We are so excited about owning our first rental house in Connecticut! It was always our plan when we got to suburbs to hopefully own an investment property one day, but we never imagined it would happen so quickly. Especially with the suburban NYC market being on literal fire right now, we feel very lucky to have closed on both of our houses this year. Part of the reason we were able to do so is because we negotiated down the price on the rental house as it had sat on the market for a while with no offers. I largely believe that it didn’t attract many buyers due to its lack of…pizzaz, shall we say?
The house is actually in amazing condition (the previous owner was a builder!) and doesn’t have terribly offensive finishes. However, the kitchen, AKA the focal point of most homes, has these brown-ish, yellow-ish, oak cabinets that I knew I needed to update as soon as we closed.

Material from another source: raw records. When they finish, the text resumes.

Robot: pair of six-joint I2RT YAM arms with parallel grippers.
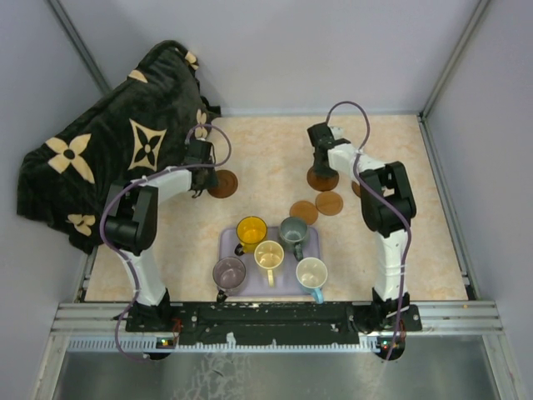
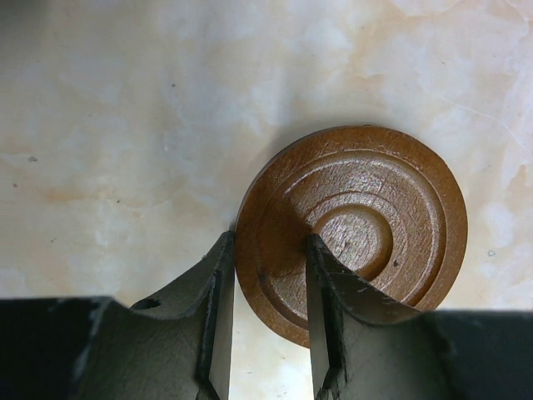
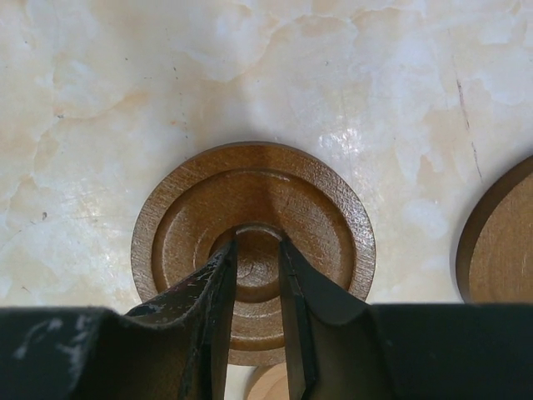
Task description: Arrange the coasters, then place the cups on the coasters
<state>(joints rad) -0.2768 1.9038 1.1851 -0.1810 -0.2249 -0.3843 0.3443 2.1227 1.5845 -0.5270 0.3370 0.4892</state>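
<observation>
Several brown coasters lie on the marble tabletop. One coaster [image 1: 222, 183] [image 2: 375, 208] is at the left. My left gripper [image 1: 200, 185] [image 2: 268, 240] pinches its rim, one finger at the outer edge and the other in its groove. My right gripper [image 1: 321, 171] [image 3: 256, 243] stands on a second coaster [image 1: 322, 179] [image 3: 250, 179], its tips narrowly apart in the centre recess and gripping nothing. Two more coasters [image 1: 330, 202] [image 1: 303, 212] lie nearer the tray. The yellow cup [image 1: 251, 229], dark grey-green cup [image 1: 293, 229], cream cup [image 1: 269, 254], mauve cup [image 1: 229, 272] and white cup [image 1: 311, 272] stand on the tray.
The lavender tray [image 1: 310, 247] sits at the near middle, between the arm bases. A dark cloth with cream flowers [image 1: 117, 150] is draped over the far left corner. Another coaster's edge [image 3: 500, 242] shows to the right of my right gripper. Walls enclose the table.
</observation>
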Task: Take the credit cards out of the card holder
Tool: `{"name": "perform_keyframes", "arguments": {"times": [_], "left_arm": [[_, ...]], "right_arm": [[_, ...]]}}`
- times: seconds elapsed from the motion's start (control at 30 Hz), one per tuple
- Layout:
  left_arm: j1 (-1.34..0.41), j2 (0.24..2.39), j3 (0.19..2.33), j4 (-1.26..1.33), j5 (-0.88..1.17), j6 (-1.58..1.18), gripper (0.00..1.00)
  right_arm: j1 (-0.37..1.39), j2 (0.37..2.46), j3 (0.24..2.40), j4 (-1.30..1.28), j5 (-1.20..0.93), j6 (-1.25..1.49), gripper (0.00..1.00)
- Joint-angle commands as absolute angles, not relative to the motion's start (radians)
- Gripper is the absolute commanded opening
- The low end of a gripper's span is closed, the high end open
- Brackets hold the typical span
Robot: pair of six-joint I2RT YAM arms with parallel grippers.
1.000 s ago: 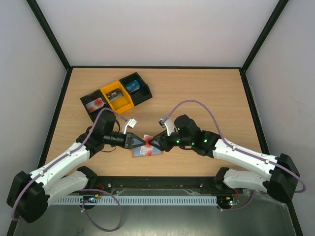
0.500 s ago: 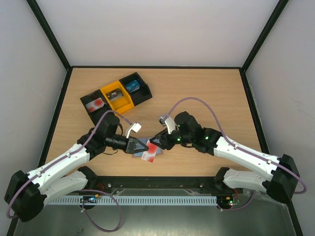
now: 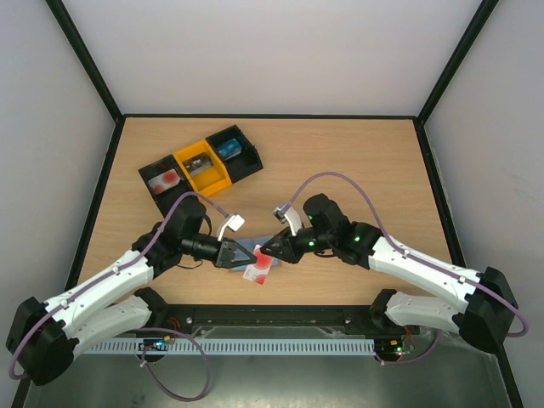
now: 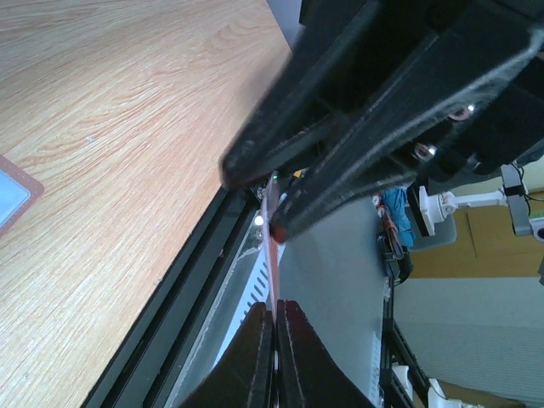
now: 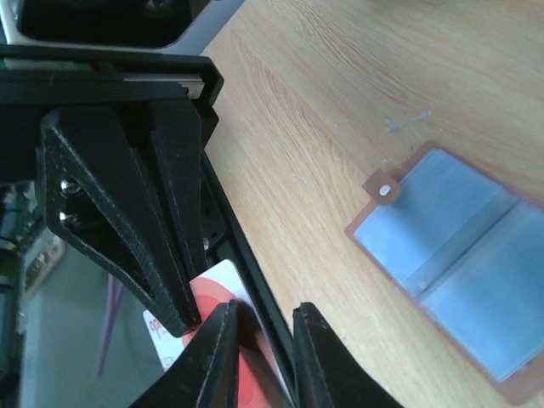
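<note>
A white-and-red credit card [image 3: 260, 270] is held in the air between my two grippers near the table's front edge. My left gripper [image 3: 246, 257] is shut on one end of it; the left wrist view shows the card edge-on [image 4: 274, 263] running up from my closed jaws [image 4: 278, 310]. My right gripper [image 3: 272, 252] stands at the card's other end with its jaws apart [image 5: 265, 316]; the card [image 5: 212, 285] lies against one finger. The light blue-grey card holder [image 5: 459, 280] lies open and flat on the table, its corner also in the left wrist view [image 4: 13, 191].
A black-and-yellow three-section tray [image 3: 201, 167] with small items stands at the back left. The black front rail of the table [image 5: 255, 280] runs just under the grippers. Dark frame posts and pale walls enclose the wooden table [image 3: 357, 161].
Both grippers and the white-and-red card have shifted a little toward the near edge and to the left. The card has come away from the holder.
</note>
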State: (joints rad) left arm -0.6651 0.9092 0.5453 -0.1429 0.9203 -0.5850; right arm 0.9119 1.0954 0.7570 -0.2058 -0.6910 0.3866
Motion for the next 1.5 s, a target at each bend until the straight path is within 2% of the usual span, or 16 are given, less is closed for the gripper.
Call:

Having already painted the cabinets at my mom’s house (and it still looks good after 7+ years!), I knew that an affordable and easy option would be to paint the cabinets. If you look on YouTube, there’s about 8000 different opinions about exactly what paint, primer, sander, de-glosser, magic fairy dust, etc., that you need to buy in order to paint your kitchen cabinets. But like, I’m kind of lazy, and I mostly believe it’s just not that freaking hard.
So let’s dive into it:
Step 1: Clean your kitchen cabinets with a damp paper towel to remove any dust. Unless you’re Mario Batali and running a full-service restaurant out of your kitchen, the cabinets are probably not THAT dirty where you need any special degreaser. Any particularly oily areas can be remedied with with rubbing alcohol or all-purpose cleaner.
Step 2: Paint your cabinets. It’s that easy. I use the Behr Ultra Pure White paint and I only needed a gallon of it. I’m not really sure what “cabinet paint” is and why it’s different than regular paint for wood, but I’m pretty sure it’s just a marketing scheme because cabinet paint is 10000x more expensive than this stuff. I always do 3 coats of paint with 2 hours of drying time in between.

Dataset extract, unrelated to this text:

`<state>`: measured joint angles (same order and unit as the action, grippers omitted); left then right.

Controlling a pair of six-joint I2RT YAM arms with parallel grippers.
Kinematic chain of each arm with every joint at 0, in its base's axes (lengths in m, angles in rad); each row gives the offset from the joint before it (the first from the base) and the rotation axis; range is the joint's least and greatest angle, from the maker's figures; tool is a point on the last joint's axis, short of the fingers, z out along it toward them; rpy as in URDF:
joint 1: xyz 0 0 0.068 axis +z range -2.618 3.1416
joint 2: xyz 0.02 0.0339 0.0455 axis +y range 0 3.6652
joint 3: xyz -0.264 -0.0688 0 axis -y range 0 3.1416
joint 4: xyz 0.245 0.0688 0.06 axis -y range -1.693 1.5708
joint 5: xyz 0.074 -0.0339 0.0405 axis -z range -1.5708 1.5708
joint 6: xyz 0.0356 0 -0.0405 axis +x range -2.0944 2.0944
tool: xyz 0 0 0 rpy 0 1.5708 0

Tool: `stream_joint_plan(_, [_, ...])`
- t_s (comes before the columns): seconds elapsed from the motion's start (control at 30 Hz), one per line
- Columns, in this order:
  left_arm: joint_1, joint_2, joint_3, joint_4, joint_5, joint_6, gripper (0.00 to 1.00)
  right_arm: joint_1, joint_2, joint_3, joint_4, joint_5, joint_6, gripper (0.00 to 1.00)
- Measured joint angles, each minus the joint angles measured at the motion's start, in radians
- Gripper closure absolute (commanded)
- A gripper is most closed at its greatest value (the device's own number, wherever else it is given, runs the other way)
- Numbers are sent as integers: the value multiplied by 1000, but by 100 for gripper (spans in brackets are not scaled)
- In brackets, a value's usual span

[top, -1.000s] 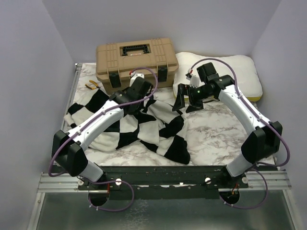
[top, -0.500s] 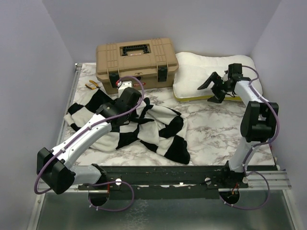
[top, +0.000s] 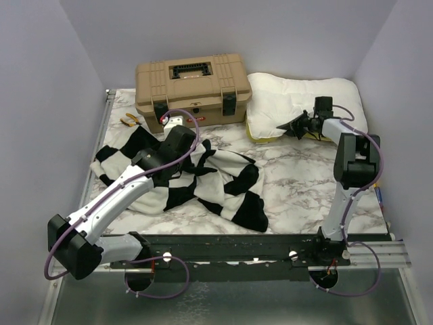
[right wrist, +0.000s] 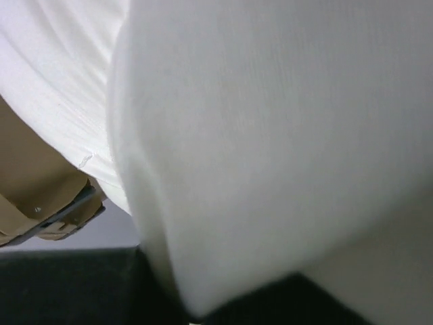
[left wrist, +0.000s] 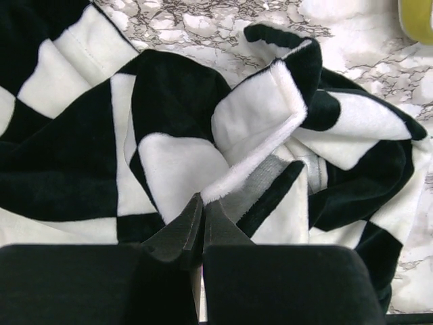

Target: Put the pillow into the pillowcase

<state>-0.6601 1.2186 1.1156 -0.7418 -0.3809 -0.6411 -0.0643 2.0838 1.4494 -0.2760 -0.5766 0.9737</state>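
Bright, even light from above; shadows are soft and faint. The overhead view is sharp. The left wrist view shows the pillowcase crisply. The right wrist view is blurred, the pillow too close to focus.

Pillowcase heaped on worktop, front left. Toolbox behind it at rear edge. Pillow just right of toolbox, in rear right corner.

Marbled tbl; tan toolbox at 11; white pillow at 1, beside it; checkered pillowcase crumpled 8 to ctr; sm. tool at 10.
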Motion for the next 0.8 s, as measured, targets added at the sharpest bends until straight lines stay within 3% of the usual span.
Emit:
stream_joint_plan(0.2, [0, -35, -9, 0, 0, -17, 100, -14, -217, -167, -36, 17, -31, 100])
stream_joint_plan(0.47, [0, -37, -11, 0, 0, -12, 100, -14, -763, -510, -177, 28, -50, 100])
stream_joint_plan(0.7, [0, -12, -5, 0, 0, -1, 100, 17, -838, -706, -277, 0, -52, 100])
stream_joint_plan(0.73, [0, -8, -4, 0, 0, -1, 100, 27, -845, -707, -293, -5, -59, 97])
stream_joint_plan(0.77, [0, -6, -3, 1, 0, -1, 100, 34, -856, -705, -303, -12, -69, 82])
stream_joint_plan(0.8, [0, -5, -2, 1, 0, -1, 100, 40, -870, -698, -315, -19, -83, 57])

Step 3: If any of your previous wood stain/finish is bleeding through, touch up those areas with the Zinsser Bullseye 1-2-3 Primer. I use a brush to go over the bleedy areas with this primer, let it dry for an hour, and if I feel necessary, use another coat or two of primer. Once I’m happy, I will go over the whole area with another coat of Behr paint. Rinse and repeat as necessary until no more stain is bleeding through. I don’t usually prime the cabinets because I find that most of the time, only a few sections need attention, and it saves me from having to paint an extra coat of primer onto the cabinets.

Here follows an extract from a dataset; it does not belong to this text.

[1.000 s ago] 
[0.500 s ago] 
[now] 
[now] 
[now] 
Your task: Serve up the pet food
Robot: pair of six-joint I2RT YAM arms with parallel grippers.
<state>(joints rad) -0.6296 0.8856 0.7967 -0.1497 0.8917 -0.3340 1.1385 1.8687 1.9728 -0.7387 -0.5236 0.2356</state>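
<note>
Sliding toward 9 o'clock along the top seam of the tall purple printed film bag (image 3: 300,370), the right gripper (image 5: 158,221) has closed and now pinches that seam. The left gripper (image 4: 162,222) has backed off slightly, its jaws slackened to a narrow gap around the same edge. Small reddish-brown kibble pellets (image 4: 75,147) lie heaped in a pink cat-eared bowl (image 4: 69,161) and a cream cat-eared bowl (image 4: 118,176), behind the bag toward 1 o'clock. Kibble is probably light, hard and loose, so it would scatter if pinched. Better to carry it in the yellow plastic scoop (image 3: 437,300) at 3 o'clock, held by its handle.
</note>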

For this kitchen, I didn’t use painter’s tape because I have a fairly steady hand and I wasn’t too concerned about my lines being perfect (sometimes you have to leave well enough alone). However, if you’re super Type A about that kind of stuff, you’ll want to tape up the edges before hand.
I also didn’t remove the doors because again, I am learning to leave well enough alone, and also, I have interior facing hinges so it was easy to paint around them. If you have exterior facing hinges, you might want to remove your doors for the sake of your sanity.
And lastly, I did replace the hardware because those builder-grade silver knobs kill me and I found a great deal on gold hardware on Amazon.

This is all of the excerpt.